▸ Instructions to follow
Give back all of the records exactly.
_ _ _
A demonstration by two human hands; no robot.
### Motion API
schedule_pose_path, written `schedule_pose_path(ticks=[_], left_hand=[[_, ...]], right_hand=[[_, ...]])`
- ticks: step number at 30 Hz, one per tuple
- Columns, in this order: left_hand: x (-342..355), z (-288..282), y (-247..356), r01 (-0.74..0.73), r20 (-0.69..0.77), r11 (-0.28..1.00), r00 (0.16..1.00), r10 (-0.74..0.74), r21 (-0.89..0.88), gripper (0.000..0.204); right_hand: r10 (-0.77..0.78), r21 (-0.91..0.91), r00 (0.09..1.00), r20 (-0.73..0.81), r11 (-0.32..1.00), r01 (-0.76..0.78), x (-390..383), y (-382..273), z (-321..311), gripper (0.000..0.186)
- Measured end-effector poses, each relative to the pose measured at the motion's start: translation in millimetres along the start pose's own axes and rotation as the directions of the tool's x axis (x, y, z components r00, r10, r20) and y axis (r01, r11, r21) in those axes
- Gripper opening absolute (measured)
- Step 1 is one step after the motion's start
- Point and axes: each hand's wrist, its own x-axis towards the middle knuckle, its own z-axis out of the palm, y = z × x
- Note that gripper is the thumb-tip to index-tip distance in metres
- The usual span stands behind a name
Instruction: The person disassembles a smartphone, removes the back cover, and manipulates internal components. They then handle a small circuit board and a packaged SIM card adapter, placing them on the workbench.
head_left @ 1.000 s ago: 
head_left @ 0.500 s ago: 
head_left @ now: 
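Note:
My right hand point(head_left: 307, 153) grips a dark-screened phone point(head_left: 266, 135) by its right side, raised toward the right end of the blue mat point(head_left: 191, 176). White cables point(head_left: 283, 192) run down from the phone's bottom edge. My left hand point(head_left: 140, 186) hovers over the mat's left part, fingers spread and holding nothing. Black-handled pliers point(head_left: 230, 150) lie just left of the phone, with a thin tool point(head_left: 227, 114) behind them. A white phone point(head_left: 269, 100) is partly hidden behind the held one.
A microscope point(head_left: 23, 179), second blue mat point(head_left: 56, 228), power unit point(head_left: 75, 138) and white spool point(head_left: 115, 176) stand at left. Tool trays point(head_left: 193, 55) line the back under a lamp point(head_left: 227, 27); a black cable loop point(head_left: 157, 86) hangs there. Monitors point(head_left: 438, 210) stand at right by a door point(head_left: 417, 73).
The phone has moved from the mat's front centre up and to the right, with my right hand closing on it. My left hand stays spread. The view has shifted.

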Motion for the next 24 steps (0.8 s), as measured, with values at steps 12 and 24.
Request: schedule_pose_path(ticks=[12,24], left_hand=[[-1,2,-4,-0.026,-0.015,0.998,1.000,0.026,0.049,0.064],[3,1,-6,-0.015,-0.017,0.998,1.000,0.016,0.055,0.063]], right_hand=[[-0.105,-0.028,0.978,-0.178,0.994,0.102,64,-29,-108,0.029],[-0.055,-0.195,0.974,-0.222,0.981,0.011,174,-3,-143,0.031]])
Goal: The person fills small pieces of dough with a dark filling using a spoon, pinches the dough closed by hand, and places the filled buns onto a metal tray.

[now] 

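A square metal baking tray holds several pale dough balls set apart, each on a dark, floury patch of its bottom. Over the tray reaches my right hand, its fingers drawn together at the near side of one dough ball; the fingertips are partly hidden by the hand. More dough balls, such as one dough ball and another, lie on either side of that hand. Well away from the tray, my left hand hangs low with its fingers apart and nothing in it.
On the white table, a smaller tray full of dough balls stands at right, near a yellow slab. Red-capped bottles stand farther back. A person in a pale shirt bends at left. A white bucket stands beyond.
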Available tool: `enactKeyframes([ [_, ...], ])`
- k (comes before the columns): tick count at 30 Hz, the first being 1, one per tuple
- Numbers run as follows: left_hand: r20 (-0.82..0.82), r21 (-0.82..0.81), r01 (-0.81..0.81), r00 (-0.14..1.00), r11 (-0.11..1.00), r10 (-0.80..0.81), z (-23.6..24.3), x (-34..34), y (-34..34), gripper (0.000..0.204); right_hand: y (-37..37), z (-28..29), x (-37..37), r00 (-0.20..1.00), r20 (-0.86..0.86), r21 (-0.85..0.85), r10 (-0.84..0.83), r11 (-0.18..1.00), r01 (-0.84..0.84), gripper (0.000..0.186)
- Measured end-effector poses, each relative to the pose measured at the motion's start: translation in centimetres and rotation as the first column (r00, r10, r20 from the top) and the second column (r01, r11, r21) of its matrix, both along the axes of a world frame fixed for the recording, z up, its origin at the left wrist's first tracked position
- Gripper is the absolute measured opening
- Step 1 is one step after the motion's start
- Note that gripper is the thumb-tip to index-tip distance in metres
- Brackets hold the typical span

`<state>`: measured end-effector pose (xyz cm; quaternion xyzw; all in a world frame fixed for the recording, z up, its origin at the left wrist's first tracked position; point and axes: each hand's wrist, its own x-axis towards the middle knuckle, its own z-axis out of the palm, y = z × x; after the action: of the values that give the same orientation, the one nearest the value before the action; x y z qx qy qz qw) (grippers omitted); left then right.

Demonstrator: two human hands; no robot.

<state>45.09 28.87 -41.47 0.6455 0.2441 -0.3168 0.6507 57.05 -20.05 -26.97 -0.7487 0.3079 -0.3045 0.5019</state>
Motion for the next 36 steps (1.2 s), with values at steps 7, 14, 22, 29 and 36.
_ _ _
▸ Written reply
A demonstration by two human hands; no robot.
### Motion API
schedule_pose_path, written `schedule_pose_path(ticks=[_], left_hand=[[_, ...]], right_hand=[[_, ...]])`
- ticks: step number at 30 Hz, one per tuple
- Columns, in this order: left_hand: x (-342..355), z (-288..282), y (-247..356), r01 (-0.74..0.73), r20 (-0.69..0.77), r11 (-0.28..1.00), r00 (0.16..1.00), r10 (-0.74..0.74), r21 (-0.89..0.88), gripper (0.000..0.204); right_hand: r10 (-0.77..0.78), r21 (-0.91..0.91), r00 (0.09..1.00), r20 (-0.73..0.81), r11 (-0.32..1.00), r01 (-0.76..0.78), x (-390..383), y (-382..273), z (-321..311), gripper (0.000..0.186)
- Measured end-effector poses, each relative to the pose measured at the motion's start: translation in millimetres along the start pose's own axes and rotation as the directions of the tool's x axis (x, y, z components r00, r10, r20) and y axis (r01, r11, r21) in those axes
- Gripper opening absolute (measured)
- Step 1 is one step after the motion's start
- Point and axes: each hand's wrist, its own x-axis towards the middle knuckle, its own z-axis out of the palm, y = z × x
- Note that gripper is the thumb-tip to index-tip distance in metres
- The usual span stands behind a name
Instruction: The person disassembles a smartphone, removes the back cover, and manipulates internal components. They then handle a small circuit board and a packaged SIM card adapter, placing them on the workbench.
head_left @ 1.000 s ago: 
head_left @ 0.500 s ago: 
head_left @ now: 
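Note:
My right hand point(head_left: 307, 153) grips a dark-screened phone point(head_left: 266, 135) by its right side, raised toward the right end of the blue mat point(head_left: 191, 176). White cables point(head_left: 283, 192) run down from the phone's bottom edge. My left hand point(head_left: 140, 186) hovers over the mat's left part, fingers spread and holding nothing. Black-handled pliers point(head_left: 230, 150) lie just left of the phone, with a thin tool point(head_left: 227, 114) behind them. A white phone point(head_left: 269, 100) is partly hidden behind the held one.
A microscope point(head_left: 23, 179), second blue mat point(head_left: 56, 228), power unit point(head_left: 75, 138) and white spool point(head_left: 115, 176) stand at left. Tool trays point(head_left: 193, 55) line the back under a lamp point(head_left: 227, 27); a black cable loop point(head_left: 157, 86) hangs there. Monitors point(head_left: 438, 210) stand at right by a door point(head_left: 417, 73).
The phone has moved from the mat's front centre up and to the right, with my right hand closing on it. My left hand stays spread. The view has shifted.
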
Motion for the next 24 steps (0.8 s), as measured, with values at steps 12 and 24.
Request: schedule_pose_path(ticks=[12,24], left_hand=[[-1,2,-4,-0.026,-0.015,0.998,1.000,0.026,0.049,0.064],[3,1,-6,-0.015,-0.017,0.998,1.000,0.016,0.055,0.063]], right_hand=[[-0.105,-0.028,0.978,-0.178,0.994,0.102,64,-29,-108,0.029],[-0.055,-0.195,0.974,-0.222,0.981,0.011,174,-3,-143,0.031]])
Goal: The person fills small pieces of dough with a dark filling using a spoon, pinches the dough closed by hand, and places the filled buns onto a metal tray.

[now] 

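A square metal baking tray holds several pale dough balls set apart, each on a dark, floury patch of its bottom. Over the tray reaches my right hand, its fingers drawn together at the near side of one dough ball; the fingertips are partly hidden by the hand. More dough balls, such as one dough ball and another, lie on either side of that hand. Well away from the tray, my left hand hangs low with its fingers apart and nothing in it.
On the white table, a smaller tray full of dough balls stands at right, near a yellow slab. Red-capped bottles stand farther back. A person in a pale shirt bends at left. A white bucket stands beyond.
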Available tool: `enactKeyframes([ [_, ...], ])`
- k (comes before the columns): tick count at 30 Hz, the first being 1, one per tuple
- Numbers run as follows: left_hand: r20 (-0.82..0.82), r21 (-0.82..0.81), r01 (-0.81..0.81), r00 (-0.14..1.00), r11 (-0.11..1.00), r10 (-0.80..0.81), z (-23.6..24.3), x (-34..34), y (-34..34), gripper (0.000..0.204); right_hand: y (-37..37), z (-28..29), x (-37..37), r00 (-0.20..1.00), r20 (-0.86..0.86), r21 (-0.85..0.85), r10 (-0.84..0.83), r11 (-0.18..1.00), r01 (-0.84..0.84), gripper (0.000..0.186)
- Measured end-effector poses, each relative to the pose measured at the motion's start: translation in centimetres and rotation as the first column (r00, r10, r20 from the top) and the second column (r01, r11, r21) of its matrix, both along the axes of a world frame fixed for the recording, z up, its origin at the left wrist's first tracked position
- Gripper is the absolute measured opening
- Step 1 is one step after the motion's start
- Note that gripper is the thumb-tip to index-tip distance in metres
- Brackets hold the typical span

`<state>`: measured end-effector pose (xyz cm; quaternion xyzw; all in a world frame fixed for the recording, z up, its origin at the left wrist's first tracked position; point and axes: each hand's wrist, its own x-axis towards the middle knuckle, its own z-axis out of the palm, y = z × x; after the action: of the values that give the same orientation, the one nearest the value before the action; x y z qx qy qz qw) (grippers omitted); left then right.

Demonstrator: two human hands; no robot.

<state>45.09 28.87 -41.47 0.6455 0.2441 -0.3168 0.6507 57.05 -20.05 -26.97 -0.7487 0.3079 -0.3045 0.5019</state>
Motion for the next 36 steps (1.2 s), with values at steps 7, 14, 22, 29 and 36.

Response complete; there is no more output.